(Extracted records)
________

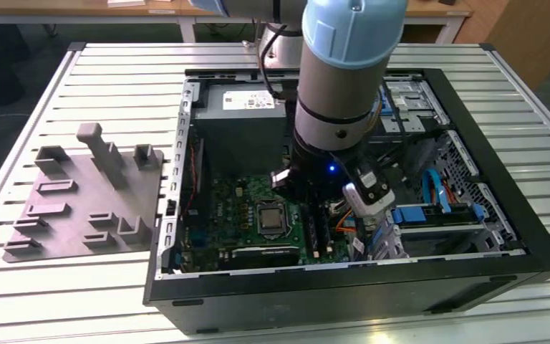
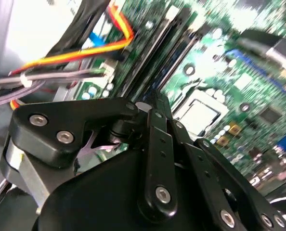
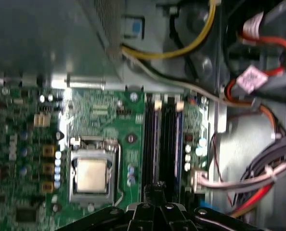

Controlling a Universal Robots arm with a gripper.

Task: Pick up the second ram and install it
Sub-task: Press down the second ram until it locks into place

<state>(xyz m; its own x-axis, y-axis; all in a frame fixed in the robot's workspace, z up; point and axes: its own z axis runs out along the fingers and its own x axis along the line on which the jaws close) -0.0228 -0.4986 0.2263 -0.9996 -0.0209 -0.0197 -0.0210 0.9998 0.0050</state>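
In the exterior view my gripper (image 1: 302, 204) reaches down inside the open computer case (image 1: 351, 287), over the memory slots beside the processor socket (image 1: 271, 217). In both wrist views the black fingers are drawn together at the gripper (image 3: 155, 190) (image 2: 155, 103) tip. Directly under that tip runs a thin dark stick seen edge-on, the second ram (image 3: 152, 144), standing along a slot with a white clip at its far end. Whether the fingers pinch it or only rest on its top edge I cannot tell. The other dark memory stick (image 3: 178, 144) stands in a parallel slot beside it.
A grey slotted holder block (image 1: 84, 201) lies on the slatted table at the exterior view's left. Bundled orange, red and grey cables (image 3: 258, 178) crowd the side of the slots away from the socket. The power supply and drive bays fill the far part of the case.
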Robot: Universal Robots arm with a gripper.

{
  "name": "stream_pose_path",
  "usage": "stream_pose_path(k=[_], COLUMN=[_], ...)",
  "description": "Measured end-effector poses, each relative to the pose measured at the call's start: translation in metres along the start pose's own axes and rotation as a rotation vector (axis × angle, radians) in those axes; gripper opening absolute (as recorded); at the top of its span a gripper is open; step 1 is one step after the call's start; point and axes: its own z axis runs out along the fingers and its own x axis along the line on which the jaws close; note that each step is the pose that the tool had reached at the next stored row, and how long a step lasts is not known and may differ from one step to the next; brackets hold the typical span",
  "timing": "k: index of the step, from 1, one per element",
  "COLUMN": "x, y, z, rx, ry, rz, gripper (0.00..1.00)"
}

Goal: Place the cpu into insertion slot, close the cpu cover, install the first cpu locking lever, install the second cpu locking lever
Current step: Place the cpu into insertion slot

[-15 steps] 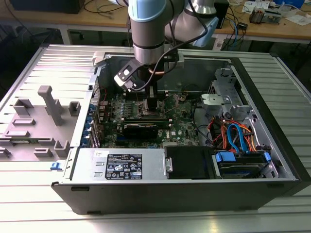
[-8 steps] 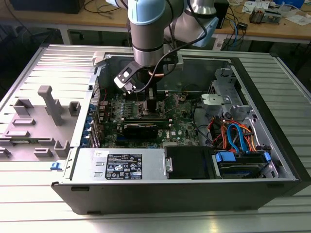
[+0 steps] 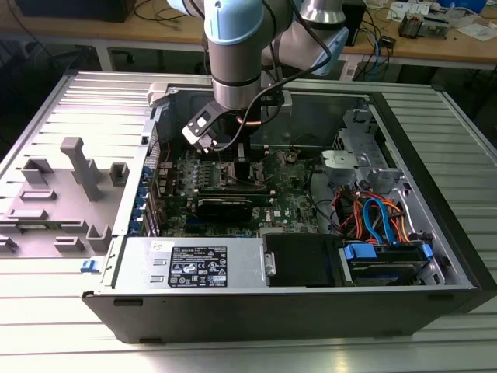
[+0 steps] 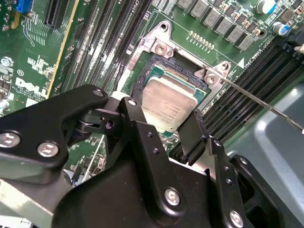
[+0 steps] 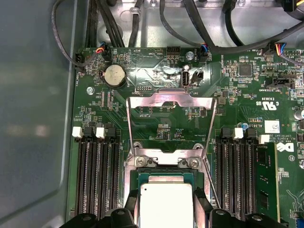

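Now, start at the exterior view's left: a grey plastic fixture (image 3: 74, 175) stands on the ribbed metal worktop (image 3: 46, 101), well apart from the work. Next to it is the open computer case (image 3: 272, 315), whose power supply (image 3: 194, 264) in the lower middle of the frame carries a white sticker with print and approval marks. Moving towards the centre, your arm (image 3: 233, 54) reaches down into the case and sets the gripper (image 3: 242, 172) over the green motherboard (image 3: 299, 198). In both wrist views the fingers (image 4: 192, 133) are clenched on the cpu (image 4: 171, 102), gripping it by two opposite edges. That hold probably keeps the chip level and leaves its underside untouched. The cpu sits squarely over the insertion slot (image 4: 142, 78), at or just above its seat; I cannot tell which. In the first wrist view the cpu cover (image 5: 171, 100) is swung up and away from the slot, which leaves the opening free. In the second wrist view a thin locking lever (image 4: 256, 102) stands released beside the slot. The board shows white lettering, a maker's mark and small stickers. At the exterior view's right, orange and blue cables (image 3: 380, 217) run by the drive bay.
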Motion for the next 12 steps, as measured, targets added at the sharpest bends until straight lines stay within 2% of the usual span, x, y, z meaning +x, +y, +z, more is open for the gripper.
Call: stream_pose_path(k=[12], x=[-0.0006], y=[0.0], z=[0.0002], rx=[0.0], ry=[-0.0006], rz=[0.003], gripper=[0.55])
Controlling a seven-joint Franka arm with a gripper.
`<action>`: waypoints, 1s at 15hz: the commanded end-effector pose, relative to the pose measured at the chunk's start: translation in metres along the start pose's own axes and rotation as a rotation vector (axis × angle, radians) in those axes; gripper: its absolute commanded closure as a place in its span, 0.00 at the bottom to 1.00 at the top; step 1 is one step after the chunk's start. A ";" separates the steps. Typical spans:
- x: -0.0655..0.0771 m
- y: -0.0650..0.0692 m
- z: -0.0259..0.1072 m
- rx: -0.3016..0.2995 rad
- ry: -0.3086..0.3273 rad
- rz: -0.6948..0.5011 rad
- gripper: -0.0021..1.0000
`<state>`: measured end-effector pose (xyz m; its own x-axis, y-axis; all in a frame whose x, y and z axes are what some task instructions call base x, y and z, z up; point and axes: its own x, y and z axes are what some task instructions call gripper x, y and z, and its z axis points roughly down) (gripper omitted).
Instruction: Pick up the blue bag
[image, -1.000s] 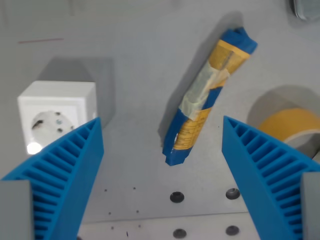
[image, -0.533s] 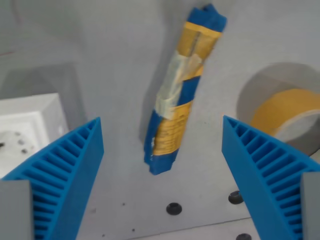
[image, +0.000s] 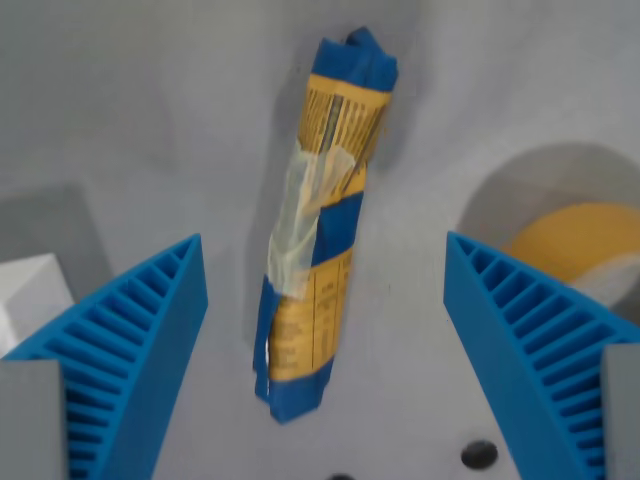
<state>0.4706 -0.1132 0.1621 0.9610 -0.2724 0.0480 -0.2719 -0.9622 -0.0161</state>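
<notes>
One blue bag (image: 318, 230) lies lengthwise, top leaning slightly right, between the spread-apart end effector (image: 325, 310) fingers

Blue bag (image: 315, 250): looks like thin printed plastic film, slightly glossy, crinkled at both twisted ends, wrapped mid-way with a strip of translucent, shiny tape. Yellow-orange label panels printed flat on the blue. Gripper (image: 325, 340) fingers (image: 120, 350): matt blue plastic, ribbed all along the inner faces, kind of 3D-printed looking. Table (image: 150, 120): smooth matt grey, faintly speckled, with a dark round hole (image: 479, 454) near the bottom. Tape roll (image: 575, 245) at the wrist view's right: smooth yellowish surface, soft sheen, too blurry for more. White box (image: 30, 295) at the wrist view's left: plain smooth plastic, matt.
</notes>
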 end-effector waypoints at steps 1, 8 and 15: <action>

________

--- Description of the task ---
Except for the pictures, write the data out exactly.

--- Written response ---
Controlling a Universal Robots arm with a gripper.

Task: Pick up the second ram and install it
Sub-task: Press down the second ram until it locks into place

<state>(xyz m; its own x-axis, y-axis; all in a frame fixed in the robot's workspace, z up; point and axes: its own z axis runs out along the fingers and its own x axis along the line on which the jaws close) -0.0228 -0.4986 0.2263 -0.9996 -0.0209 -0.0197 -0.0210 0.9998 0.0050</state>
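In the exterior view my gripper (image 1: 302, 204) reaches down inside the open computer case (image 1: 351, 287), over the memory slots beside the processor socket (image 1: 271, 217). In both wrist views the black fingers are drawn together at the gripper (image 3: 155, 190) (image 2: 155, 103) tip. Directly under that tip runs a thin dark stick seen edge-on, the second ram (image 3: 152, 144), standing along a slot with a white clip at its far end. Whether the fingers pinch it or only rest on its top edge I cannot tell. The other dark memory stick (image 3: 178, 144) stands in a parallel slot beside it.
A grey slotted holder block (image 1: 84, 201) lies on the slatted table at the exterior view's left. Bundled orange, red and grey cables (image 3: 258, 178) crowd the side of the slots away from the socket. The power supply and drive bays fill the far part of the case.
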Robot: Universal Robots arm with a gripper.

{
  "name": "stream_pose_path",
  "usage": "stream_pose_path(k=[_], COLUMN=[_], ...)",
  "description": "Measured end-effector poses, each relative to the pose measured at the call's start: translation in metres along the start pose's own axes and rotation as a rotation vector (axis × angle, radians) in those axes; gripper opening absolute (as recorded); at the top of its span a gripper is open; step 1 is one step after the call's start; point and axes: its own z axis runs out along the fingers and its own x axis along the line on which the jaws close; note that each step is the pose that the tool had reached at the next stored row, and how long a step lasts is not known and may differ from one step to the next; brackets hold the typical span",
  "timing": "k: index of the step, from 1, one per element",
  "COLUMN": "x, y, z, rx, ry, rz, gripper (0.00..1.00)"
}

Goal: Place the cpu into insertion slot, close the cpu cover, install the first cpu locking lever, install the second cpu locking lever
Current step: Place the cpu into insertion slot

[-15 steps] 
[-8 steps] 
[+0 steps] 
[+0 steps] 
[+0 steps] 

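Now, start at the exterior view's left: a grey plastic fixture (image 3: 74, 175) stands on the ribbed metal worktop (image 3: 46, 101), well apart from the work. Next to it is the open computer case (image 3: 272, 315), whose power supply (image 3: 194, 264) in the lower middle of the frame carries a white sticker with print and approval marks. Moving towards the centre, your arm (image 3: 233, 54) reaches down into the case and sets the gripper (image 3: 242, 172) over the green motherboard (image 3: 299, 198). In both wrist views the fingers (image 4: 192, 133) are clenched on the cpu (image 4: 171, 102), gripping it by two opposite edges. That hold probably keeps the chip level and leaves its underside untouched. The cpu sits squarely over the insertion slot (image 4: 142, 78), at or just above its seat; I cannot tell which. In the first wrist view the cpu cover (image 5: 171, 100) is swung up and away from the slot, which leaves the opening free. In the second wrist view a thin locking lever (image 4: 256, 102) stands released beside the slot. The board shows white lettering, a maker's mark and small stickers. At the exterior view's right, orange and blue cables (image 3: 380, 217) run by the drive bay.
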Motion for the next 12 steps, as measured, targets added at the sharpest bends until straight lines stay within 2% of the usual span, x, y, z meaning +x, +y, +z, more is open for the gripper.
Call: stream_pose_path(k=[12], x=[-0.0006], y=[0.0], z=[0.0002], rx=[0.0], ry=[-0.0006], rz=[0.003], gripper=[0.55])
Controlling a seven-joint Franka arm with a gripper.
`<action>`: waypoints, 1s at 15hz: the commanded end-effector pose, relative to the pose measured at the chunk's start: translation in metres along the start pose's own axes and rotation as a rotation vector (axis × angle, radians) in those axes; gripper: its absolute commanded closure as a place in its span, 0.00 at the bottom to 1.00 at the top; step 1 is one step after the chunk's start. A ";" separates the steps. Typical spans:
- x: -0.0655..0.0771 m
- y: -0.0650..0.0692 m
- z: -0.0259..0.1072 m
- rx: -0.3016..0.2995 rad
- ry: -0.3086..0.3273 rad
- rz: -0.6948..0.5011 rad
- gripper: -0.0021..1.0000
`<state>`: measured end-effector pose (xyz m; its own x-axis, y-axis; all in a frame whose x, y and z axes are what some task instructions call base x, y and z, z up; point and axes: its own x, y and z axes are what some task instructions call gripper x, y and z, and its z axis points roughly down) (gripper omitted).
Instruction: Pick up the blue bag
[image, -1.000s] 
[image, -0.533s] 
[image, +0.000s] 
<state>0.4706 -0.1132 0.1621 0.9610 -0.2724 0.0480 -0.2719 -0.9622 -0.0161</state>
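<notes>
One blue bag (image: 318, 230) lies lengthwise, top leaning slightly right, between the spread-apart end effector (image: 325, 310) fingers

Blue bag (image: 315, 250): looks like thin printed plastic film, slightly glossy, crinkled at both twisted ends, wrapped mid-way with a strip of translucent, shiny tape. Yellow-orange label panels printed flat on the blue. Gripper (image: 325, 340) fingers (image: 120, 350): matt blue plastic, ribbed all along the inner faces, kind of 3D-printed looking. Table (image: 150, 120): smooth matt grey, faintly speckled, with a dark round hole (image: 479, 454) near the bottom. Tape roll (image: 575, 245) at the wrist view's right: smooth yellowish surface, soft sheen, too blurry for more. White box (image: 30, 295) at the wrist view's left: plain smooth plastic, matt.
</notes>
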 end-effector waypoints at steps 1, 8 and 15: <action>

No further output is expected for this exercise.